Task requirements: When you output the entries, begin with the first line and end with the line containing "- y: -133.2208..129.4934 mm", keeping each line exactly as it is.

Exercise materials:
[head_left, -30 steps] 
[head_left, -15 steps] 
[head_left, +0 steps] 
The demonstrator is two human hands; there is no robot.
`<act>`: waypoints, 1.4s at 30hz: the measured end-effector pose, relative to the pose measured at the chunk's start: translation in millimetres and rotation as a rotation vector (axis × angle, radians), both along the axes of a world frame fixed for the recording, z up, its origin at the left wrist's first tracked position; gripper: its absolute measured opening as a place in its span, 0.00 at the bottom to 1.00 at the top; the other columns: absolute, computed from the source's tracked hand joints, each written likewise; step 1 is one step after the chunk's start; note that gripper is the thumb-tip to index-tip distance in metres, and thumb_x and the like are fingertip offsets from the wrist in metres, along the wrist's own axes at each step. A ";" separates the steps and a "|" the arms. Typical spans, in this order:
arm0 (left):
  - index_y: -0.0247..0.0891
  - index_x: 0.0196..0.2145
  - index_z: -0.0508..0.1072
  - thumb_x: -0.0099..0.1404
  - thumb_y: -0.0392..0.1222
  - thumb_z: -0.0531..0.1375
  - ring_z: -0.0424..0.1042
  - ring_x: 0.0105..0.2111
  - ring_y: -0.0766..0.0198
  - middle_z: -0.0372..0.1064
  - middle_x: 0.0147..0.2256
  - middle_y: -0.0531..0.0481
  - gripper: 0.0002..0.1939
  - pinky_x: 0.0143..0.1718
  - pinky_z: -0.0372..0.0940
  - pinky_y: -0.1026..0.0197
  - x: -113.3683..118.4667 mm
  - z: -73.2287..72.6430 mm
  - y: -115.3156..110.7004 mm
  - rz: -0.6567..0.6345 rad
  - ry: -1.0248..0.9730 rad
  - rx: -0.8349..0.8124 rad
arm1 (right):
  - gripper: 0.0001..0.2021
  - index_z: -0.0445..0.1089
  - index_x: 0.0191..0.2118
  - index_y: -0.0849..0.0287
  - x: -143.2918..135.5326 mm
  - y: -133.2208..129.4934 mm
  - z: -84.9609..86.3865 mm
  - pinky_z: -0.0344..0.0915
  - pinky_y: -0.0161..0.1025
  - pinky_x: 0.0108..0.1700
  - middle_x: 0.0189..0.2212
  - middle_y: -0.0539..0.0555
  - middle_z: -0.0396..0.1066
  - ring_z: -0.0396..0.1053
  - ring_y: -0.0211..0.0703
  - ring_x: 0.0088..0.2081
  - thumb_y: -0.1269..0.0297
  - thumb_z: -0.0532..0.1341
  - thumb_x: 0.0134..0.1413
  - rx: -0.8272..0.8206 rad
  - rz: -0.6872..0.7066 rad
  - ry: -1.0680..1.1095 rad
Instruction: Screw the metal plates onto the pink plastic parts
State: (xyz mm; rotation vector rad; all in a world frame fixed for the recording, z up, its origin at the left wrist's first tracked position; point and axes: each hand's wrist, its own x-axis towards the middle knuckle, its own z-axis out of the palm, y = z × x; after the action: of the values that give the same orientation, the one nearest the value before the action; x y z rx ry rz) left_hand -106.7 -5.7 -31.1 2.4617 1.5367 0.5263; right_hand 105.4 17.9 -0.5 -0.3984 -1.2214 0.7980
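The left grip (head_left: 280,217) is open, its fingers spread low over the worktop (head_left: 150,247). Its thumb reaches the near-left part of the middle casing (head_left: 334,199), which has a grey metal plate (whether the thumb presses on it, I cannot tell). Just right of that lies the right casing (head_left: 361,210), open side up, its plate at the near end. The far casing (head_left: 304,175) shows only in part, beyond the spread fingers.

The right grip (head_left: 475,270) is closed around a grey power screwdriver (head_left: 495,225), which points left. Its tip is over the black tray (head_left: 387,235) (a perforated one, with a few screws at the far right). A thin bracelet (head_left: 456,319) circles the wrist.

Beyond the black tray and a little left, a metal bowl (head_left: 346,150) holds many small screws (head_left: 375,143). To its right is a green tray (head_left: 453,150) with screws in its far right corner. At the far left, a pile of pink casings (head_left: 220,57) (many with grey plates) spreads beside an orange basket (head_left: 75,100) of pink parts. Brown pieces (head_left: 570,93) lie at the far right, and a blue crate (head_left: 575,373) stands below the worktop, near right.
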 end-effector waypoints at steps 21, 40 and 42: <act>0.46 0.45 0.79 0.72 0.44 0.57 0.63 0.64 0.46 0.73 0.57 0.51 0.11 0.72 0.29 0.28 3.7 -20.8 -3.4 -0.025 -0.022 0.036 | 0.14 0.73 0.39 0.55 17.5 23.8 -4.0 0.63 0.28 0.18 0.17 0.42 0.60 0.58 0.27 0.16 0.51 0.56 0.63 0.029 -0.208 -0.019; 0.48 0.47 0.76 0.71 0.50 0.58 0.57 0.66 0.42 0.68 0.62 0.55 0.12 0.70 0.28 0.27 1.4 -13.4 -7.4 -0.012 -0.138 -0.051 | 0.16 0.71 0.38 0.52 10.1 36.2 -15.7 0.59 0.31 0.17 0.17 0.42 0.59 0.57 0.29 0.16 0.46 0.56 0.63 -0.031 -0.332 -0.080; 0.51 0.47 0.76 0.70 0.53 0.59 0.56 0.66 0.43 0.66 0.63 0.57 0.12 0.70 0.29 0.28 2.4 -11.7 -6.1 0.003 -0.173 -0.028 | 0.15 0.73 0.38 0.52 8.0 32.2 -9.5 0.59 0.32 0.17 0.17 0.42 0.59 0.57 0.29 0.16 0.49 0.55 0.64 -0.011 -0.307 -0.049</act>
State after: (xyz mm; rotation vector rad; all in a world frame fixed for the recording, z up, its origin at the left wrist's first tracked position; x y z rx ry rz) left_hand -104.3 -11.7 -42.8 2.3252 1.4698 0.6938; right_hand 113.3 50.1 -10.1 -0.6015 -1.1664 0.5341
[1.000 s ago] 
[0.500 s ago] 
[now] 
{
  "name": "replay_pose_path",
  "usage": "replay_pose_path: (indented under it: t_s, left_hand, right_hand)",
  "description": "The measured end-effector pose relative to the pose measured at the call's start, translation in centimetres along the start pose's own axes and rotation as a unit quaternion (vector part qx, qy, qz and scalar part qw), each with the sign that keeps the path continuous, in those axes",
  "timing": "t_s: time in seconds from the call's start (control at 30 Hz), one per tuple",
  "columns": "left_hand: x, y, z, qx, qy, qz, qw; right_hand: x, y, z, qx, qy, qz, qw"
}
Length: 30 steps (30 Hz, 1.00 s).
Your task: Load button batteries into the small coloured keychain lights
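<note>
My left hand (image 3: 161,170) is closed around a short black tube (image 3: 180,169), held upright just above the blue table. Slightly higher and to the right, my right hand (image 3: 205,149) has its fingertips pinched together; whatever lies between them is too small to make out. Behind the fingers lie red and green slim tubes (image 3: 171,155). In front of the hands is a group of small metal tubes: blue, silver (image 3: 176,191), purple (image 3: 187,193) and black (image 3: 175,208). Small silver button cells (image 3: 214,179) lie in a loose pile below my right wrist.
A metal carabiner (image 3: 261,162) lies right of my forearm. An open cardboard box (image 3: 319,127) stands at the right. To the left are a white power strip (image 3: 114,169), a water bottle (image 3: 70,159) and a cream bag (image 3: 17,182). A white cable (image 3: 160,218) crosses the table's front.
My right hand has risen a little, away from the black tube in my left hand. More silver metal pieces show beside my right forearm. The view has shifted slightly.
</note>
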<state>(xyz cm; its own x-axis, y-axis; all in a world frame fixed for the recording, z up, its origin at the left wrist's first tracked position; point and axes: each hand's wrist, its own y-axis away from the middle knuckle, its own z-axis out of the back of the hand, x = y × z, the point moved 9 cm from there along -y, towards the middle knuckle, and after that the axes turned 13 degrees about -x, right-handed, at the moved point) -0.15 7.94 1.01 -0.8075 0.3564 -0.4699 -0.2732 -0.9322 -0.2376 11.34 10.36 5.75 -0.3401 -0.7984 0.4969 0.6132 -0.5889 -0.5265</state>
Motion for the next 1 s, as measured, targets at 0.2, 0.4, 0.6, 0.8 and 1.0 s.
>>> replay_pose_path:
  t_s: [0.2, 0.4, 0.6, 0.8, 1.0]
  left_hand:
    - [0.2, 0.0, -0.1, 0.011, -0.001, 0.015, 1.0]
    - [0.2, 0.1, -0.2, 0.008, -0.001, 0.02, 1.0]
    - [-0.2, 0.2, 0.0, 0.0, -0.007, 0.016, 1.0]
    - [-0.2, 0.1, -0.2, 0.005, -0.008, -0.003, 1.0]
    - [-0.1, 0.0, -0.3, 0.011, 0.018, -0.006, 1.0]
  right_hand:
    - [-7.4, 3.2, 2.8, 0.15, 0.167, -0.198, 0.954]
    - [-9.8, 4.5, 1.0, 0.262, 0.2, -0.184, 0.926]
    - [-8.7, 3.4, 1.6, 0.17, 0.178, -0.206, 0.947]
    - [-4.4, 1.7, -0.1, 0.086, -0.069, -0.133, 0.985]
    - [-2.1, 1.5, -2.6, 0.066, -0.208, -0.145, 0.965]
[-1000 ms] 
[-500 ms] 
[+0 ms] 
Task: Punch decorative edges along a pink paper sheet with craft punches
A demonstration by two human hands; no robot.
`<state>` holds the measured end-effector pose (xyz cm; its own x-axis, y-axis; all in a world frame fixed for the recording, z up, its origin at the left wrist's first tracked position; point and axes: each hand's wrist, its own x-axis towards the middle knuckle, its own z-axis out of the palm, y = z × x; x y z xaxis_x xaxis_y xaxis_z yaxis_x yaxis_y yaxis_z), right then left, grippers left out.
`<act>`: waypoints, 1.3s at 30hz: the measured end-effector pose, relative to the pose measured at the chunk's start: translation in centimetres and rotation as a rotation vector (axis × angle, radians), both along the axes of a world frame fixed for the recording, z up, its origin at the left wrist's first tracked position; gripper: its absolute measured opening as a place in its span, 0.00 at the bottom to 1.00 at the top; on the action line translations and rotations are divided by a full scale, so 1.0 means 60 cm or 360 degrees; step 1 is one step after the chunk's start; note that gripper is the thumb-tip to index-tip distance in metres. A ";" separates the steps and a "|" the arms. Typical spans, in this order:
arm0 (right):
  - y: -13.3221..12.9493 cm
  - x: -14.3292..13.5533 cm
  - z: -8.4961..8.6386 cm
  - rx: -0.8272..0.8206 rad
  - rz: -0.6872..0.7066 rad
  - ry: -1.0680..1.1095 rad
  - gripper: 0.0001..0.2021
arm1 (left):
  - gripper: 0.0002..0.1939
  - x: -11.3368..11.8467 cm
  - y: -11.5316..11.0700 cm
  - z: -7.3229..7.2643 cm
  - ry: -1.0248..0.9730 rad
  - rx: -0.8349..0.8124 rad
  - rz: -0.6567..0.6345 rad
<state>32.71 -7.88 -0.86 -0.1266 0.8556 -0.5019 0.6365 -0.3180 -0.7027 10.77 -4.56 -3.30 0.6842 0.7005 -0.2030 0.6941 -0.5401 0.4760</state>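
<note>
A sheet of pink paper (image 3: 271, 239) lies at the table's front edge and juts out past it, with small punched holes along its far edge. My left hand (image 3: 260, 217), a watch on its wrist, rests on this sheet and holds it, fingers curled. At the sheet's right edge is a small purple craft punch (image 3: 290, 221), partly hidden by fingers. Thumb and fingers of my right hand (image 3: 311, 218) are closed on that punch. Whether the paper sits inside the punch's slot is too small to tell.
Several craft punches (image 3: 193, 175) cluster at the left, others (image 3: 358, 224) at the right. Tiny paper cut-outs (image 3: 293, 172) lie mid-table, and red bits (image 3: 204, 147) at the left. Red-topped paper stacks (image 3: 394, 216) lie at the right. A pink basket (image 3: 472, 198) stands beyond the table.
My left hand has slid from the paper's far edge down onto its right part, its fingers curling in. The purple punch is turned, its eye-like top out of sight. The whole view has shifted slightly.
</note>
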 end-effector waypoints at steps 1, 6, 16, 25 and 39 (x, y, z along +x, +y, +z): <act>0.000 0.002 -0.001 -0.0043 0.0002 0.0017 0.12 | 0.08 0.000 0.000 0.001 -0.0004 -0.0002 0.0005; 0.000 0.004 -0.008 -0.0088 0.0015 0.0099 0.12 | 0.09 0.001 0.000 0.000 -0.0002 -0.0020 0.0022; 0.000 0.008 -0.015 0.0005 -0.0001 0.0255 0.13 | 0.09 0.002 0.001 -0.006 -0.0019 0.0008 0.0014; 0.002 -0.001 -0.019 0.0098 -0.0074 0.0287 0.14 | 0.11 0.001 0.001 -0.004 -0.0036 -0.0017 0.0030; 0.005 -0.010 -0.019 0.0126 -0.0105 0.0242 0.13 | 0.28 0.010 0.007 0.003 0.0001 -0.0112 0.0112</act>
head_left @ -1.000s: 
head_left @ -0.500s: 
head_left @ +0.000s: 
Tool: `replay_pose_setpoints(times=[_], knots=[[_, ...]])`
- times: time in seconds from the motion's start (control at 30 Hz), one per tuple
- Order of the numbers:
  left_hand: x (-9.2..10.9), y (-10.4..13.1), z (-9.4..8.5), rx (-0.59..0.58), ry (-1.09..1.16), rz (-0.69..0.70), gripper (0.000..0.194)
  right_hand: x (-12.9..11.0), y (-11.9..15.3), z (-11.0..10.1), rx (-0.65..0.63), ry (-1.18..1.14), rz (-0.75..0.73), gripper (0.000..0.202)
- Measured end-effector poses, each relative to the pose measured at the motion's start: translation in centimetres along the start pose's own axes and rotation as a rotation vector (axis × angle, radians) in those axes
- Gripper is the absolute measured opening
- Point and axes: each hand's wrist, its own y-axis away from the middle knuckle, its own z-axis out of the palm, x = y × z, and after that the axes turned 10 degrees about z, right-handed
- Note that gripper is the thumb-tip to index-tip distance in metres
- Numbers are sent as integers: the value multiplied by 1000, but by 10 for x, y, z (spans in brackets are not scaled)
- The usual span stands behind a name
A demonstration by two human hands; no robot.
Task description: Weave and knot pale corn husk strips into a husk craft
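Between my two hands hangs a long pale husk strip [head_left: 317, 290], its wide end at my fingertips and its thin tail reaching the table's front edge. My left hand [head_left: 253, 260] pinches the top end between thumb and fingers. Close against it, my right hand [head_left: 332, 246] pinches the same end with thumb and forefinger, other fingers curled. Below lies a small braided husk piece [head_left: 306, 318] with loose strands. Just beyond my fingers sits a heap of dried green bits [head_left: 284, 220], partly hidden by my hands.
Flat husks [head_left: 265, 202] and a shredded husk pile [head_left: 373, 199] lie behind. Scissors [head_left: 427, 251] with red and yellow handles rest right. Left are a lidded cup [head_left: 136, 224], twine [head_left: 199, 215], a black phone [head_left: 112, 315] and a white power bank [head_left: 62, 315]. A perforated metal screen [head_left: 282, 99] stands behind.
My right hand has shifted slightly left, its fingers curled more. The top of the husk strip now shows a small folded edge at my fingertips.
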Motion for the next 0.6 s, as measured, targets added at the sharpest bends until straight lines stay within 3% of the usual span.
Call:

Output for this exercise:
[head_left, -30 steps] 
[head_left, -15 steps] 
[head_left, +0 steps] 
The demonstrator is two human hands; there is no robot.
`<act>`: waypoints, 1.4s at 30hz: the measured end-effector pose, relative to the pose measured at the chunk's start: translation in millimetres and rotation as a rotation vector (axis × angle, radians), both along the axes of a world frame fixed for the recording, z up, its origin at the left wrist's first tracked position; gripper: its absolute measured opening as a place in its span, 0.00 at the bottom to 1.00 at the top; the other columns: absolute, computed from the source's tracked hand joints, each written likewise; step 1 is one step after the chunk's start; note that gripper is the thumb-tip to index-tip distance in metres, and thumb_x and the like are fingertip offsets from the wrist in metres, along the wrist's own axes at each step. A ";" separates the steps and a "|" the arms. Typical spans, in this order:
arm0 (left):
  - index_y: -0.0247..0.0891
  - index_x: 0.0196..0.2145
  - index_z: -0.0508..0.1072
  - thumb_x: -0.0099..0.1404
  - thumb_y: -0.0392..0.1222
  - thumb_z: -0.0531..0.1375
  - ring_z: -0.0424..0.1042
  - ring_x: 0.0105..0.2111
  - ring_y: -0.0766..0.0198
  - middle_z: -0.0372..0.1064
  - middle_x: 0.0147..0.2256
  - middle_y: -0.0531..0.0481
  - gripper: 0.0002..0.1939
  - pinky_x: 0.0143..0.1718
  - pinky_z: -0.0372..0.0940
  - pinky_y: -0.1026..0.0197
  - x: -113.3683..118.4667 mm
  - z: -73.2287..72.6430 mm
  - y: -115.3156..110.7004 mm
  - rz: -0.6567..0.6345 rad
  - ry: -1.0248..0.9730 rad
  - rx: -0.8349..0.8124 rad
arm1 (right):
  - gripper: 0.0001..0.2021
  - index_z: -0.0445..0.1089
  - index_x: 0.0191..0.2118
  - index_y: -0.0849..0.0287
  - x: -143.2918..135.5326 mm
  - y: -133.2208..129.4934 mm

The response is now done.